In its most basic form, sports washing is the practice of using sporting events, teams or individuals to improve an organization or country’s reputation, particularly where there have been human rights abuses or allegations of unethical behavior. Like any good magic, sports washing requires us to focus on the bright, shiny thing right in front of us and pay no attention to what is going on in the background.

Golf is only the latest sport to fall victim to sports washing. The 1936 Summer Olympics in Berlin presented a sanitized image of the Nazi regime to the international community. The peaceful and progressive Germany that was presented to the world concealed shocking human rights abuses.

During the apartheid era, the South African government used the national rugby team, the Springboks, to improve its international standing, despite widespread global condemnation of apartheid.

In Ireland, sports washing has, for the most part, taken the form of sponsorship of major sporting events and teams by alcohol and online gambling brands. Some would argue that these sponsorships contribute to the normalization and promotion of gambling and alcohol consumption, which can in turn lead to addiction problems as well as health and social issues.

World sports like soccer have always ‘washed'; today it’s middle eastern states getting a good rinse through. Back 60 or 100 years ago it was semi-tyrannical factory owners who bought the local football club in a bid to enhance their status and stature.

In his RTÉ interview, Harrington said that it was unfortunate that “sports washing does work” but added that people will move on. “The Saudis have bought Newcastle, nobody stopped watching the players... Everybody watched the World Cup, you know.”

But somehow this feels different. This isn’t just one team or a couple of players going off to play in Saudi leagues. This is a worldwide monopoly operating professional tournaments in a sport that is played regularly by 201,000 people in Ireland according to research by the R&A, and watched by many thousands more.

Public sentiment against sports washing is rooted in ethical concerns surrounding the association of sport with entities involved in human rights abuses, corruption or other unethical practices. People want transparency, fairness and integrity in sports. They do not want sport to be used as a tool to divert attention from or legitimize unethical, immoral or illegal acts.

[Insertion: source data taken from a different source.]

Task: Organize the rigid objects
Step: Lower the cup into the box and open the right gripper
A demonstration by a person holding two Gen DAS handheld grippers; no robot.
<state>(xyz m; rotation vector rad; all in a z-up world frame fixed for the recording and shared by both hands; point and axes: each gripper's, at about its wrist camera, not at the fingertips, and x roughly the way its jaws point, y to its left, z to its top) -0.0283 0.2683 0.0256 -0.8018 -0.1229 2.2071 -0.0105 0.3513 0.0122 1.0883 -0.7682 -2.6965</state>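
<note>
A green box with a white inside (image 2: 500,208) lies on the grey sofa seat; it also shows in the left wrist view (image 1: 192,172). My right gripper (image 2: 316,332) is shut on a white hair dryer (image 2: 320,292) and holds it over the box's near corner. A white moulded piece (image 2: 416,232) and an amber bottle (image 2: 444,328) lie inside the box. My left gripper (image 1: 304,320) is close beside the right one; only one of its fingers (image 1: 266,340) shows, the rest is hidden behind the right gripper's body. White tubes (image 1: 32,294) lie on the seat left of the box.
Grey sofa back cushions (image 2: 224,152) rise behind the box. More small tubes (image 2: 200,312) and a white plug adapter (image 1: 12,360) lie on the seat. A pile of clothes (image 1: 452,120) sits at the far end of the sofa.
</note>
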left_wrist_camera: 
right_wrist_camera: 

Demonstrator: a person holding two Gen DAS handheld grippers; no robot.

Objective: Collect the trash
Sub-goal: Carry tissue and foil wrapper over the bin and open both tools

There is an ongoing examination initiated by lawmakers in the United States to determine whether the merger is a breach of US anti-trust law, given that it would shrink an already concentrated space from two promoters to one and effectively end any hopes at competition. Ironic, really, given the PGA operated a de-facto monopoly for so long.

If the deal fails to get regulatory approval, it may assist in halting the march of sports washing in other sports. And of course, we are always free to vote with our feet.

Unlike Saudi women, or members of the LGBTQI+ community, or journalists, or human rights activists and many others.